Hanya saja, belum lama setelah Perang Dunia Kedua usai, dunia sudah terbelah menjadi dua blok, yakni Blok Barat yang terdiri atas Amerika Serikat dengan negara-negara sekutunya, serta Blok Timur yang terdiri atas Uni Soviet dan negara-negara satelitnya.
Kedua blok ini mengalami ketegangan geopolitik. Amerika Serikat berupaya membangun kekuatan untuk menahan pengaruh Uni Soviet. Salah satunya, dengan membangun aliansi NATO (Organisasi Pakta Pertahanan Atlantik Utara).
NATO merupakan organisasi militer internasional yang dibentuk pada 4 April 1949 sebagai respons terhadap perubahan politik dan militer yang terjadi setelah Perang Dunia II. Tujuan utamanya adalah untuk menandingi kehadiran tentara Soviet yang ditempatkan di Eropa Timur dan Tengah, serta menjaga stabilitas dan keamanan di kawasan tersebut.
NATO didirikan oleh 12 negara, yakni Belgia, Kanada, Denmark, Perancis, Islandia, Italia, Luksemburg, Belanda, Norwegia, Portugal, Inggris, dan tentu saja Amerika Serikat.

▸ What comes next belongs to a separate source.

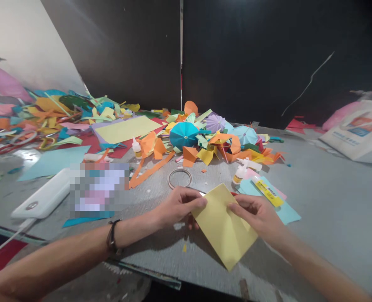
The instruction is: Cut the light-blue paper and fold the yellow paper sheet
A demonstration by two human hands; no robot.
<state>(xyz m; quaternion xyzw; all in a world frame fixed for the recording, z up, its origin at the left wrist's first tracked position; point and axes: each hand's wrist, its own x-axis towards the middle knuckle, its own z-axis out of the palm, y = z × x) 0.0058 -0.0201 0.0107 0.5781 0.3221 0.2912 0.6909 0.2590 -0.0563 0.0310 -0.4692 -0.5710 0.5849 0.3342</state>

Uni Soviet tak mau ketinggalan. Mereka membangun aliansi lain bernama Pakta Warsawa, yakni perjanjian pertahanan kolektif negara-negara komunis di Eropa Timur.
Pakta Warsawa didirikan pada 14 Mei 1955. Tujuannya, apalagi kalau bukan untuk menghadapi ancaman NATO, serta mempertahankan kendali Uni Soviet atas kekuatan militer di Eropa Tengah dan Timur.
Beberapa anggota Pakta Warsawa adalah Albania, Bulgaria, Cekoslowakia, Jerman Timur, Hongaria, Polandia, dan Rumania. Namun, setelah bubarnya Uni Soviet dan berakhirnya Perang Dingin, Pakta Warsawa dibubarkan, tepatnya pada 1 Juli 1991.
Ketegangan antara blok Barat dan Timur ini tidak menimbulkan pertempuran berskala besar secara langsung sebagai mana Perang Dunia I atau II. Karena itu, ketegangan kedua blok yang terjadi pada kurun waktu antara tahun 1946 hingga 1991 ini dikenal dengan sebutan Perang Dingin (Cold War).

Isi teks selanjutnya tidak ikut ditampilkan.